I couldn’t have conceived of a more perfect illustration of some of the ideas I’ve been trying to get across lately than AT&T’s hamfisted response to the iPhone launch.

Consider my argument that a contemporary product/service hybrid – of which, of course, the iPhone is an example par excellence – requires the most finesse in execution precisely at the seams joining its constituent elements. And then consider what kind of complaints have emerged during the iPhone’s first few days of availability:

- lapses and outages in EDGE coverage;
- ignorant in-store and call-center personnel being unable to answer even basic questions about the product, its capabilities and requirements;
- difficulties in registration and provisioning of mobile service.

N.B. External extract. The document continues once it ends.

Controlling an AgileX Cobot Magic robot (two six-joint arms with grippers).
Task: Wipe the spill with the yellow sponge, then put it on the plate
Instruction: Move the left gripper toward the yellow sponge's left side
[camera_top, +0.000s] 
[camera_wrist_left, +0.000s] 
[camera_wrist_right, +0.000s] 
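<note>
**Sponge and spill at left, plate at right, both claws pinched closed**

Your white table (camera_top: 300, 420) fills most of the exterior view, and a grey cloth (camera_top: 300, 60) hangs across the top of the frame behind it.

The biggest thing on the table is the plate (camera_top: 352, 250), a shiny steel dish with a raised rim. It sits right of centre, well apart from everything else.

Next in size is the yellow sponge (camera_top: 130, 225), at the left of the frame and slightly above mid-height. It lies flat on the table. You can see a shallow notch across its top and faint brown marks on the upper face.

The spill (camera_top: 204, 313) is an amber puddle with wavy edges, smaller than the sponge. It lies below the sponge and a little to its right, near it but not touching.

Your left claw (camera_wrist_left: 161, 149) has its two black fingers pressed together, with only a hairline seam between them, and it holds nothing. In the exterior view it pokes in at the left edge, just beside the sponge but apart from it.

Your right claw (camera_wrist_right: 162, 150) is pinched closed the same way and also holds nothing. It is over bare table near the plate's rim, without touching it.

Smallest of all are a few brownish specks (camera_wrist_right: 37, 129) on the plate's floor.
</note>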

And all of these justified with the lamest possible excuse: the frankly incredible line that AT&T “didn’t anticipate the level of demand” for both technical and human services they’d be facing starting around two minutes after six last Friday evening. (I find this just hysterical, and you should, too.)

Note that none of these issues arises out of anything specific to the iPhone. Apple’s industrial and interface designers did their jobs flawlessly – beyond flawlessly, in fact, setting expectations for the entire mobile and computing industries significantly beyond levels most of the current players can even reasonably aspire to. In choosing to lock their iPhone customers into a relationship with AT&T, though, Apple also binds their own reputation to AT&T’s manifest inability to execute at anything like this level. And that’s going to haunt them as long as AT&T has exclusive access to the iPhone customer base.

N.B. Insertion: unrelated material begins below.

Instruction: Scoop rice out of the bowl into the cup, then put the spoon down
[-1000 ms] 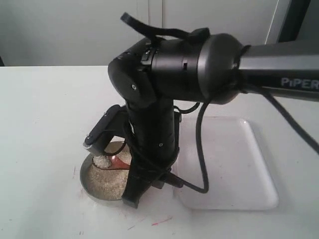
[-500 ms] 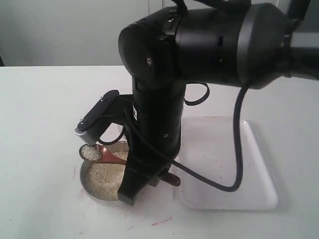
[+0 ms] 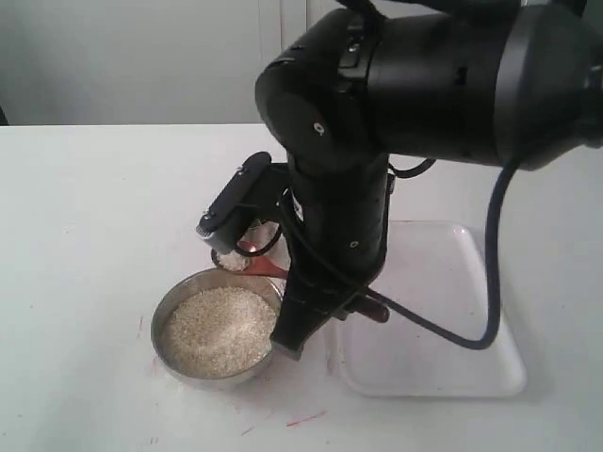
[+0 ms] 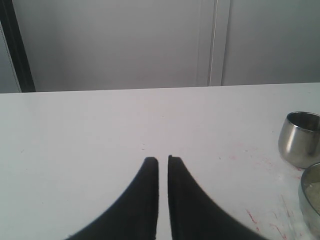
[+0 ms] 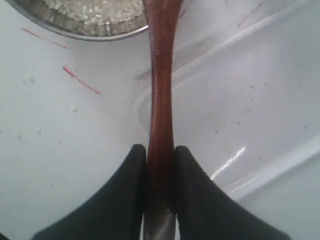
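The steel bowl [image 3: 162,320] sits at the front left, full of rice [image 3: 221,331]. My right gripper [image 3: 300,298] is shut on the handle of the reddish-brown spoon [image 5: 161,100]. The spoon's scoop [image 3: 236,260] carries a small heap of rice and hangs just above the bowl's far rim. In the right wrist view the handle runs out past the bowl's rim [image 5: 75,31]. The cup [image 4: 300,138] stands upright just beyond the bowl [image 4: 312,199] in the left wrist view; the right arm mostly hides it in the exterior view. My left gripper [image 4: 163,161] is shut on nothing, over bare table.
A clear plastic tray [image 3: 452,320] lies right of the bowl, under the spoon's handle end [image 3: 374,310]. Red marks dot the white table [image 3: 85,235] in front of the bowl. The bulky right arm blocks much of the exterior view.
The right gripper lifted the spoon, loaded with rice, out of the bowl and carried it up and to the right, past the far rim. The bowl now shows fully.
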Controlling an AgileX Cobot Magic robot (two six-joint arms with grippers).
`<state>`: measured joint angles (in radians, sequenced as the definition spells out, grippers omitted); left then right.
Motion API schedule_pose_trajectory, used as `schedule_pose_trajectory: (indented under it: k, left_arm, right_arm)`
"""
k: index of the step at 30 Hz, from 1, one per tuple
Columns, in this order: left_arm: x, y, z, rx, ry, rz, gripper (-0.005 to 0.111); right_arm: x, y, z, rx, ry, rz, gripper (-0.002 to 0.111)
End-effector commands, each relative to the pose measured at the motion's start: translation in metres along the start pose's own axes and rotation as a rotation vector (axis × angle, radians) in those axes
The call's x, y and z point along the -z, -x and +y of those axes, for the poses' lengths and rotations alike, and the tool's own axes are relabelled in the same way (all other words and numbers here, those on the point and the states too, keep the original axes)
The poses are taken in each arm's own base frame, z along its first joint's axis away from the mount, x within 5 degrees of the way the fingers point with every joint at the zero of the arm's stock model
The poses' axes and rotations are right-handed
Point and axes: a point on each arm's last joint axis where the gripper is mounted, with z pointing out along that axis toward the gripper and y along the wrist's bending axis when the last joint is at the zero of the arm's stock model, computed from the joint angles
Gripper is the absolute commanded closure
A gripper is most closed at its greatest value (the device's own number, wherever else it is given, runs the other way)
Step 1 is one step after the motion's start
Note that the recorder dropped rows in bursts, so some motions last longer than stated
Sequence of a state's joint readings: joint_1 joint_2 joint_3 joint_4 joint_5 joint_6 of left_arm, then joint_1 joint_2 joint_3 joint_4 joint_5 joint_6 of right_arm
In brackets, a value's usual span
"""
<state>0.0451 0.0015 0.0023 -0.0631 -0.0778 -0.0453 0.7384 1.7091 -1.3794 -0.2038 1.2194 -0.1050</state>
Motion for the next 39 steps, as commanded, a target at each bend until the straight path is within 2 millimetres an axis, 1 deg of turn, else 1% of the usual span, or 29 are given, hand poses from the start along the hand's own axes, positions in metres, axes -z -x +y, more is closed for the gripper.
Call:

In this example, we can see how all the expense, all the painstaking brilliance and clarity of thought that made the iPhone what it is can be undermined in the space of a few heartbeats by an overloaded network, or an untrained nineteen-year-old in a strip-mall retail outlet. It’s a beautiful illustration of my contention that, in the end, opening up your product/service ecology isn’t simply better for the people buying and using the things you make, it’s better brand stewardship as well.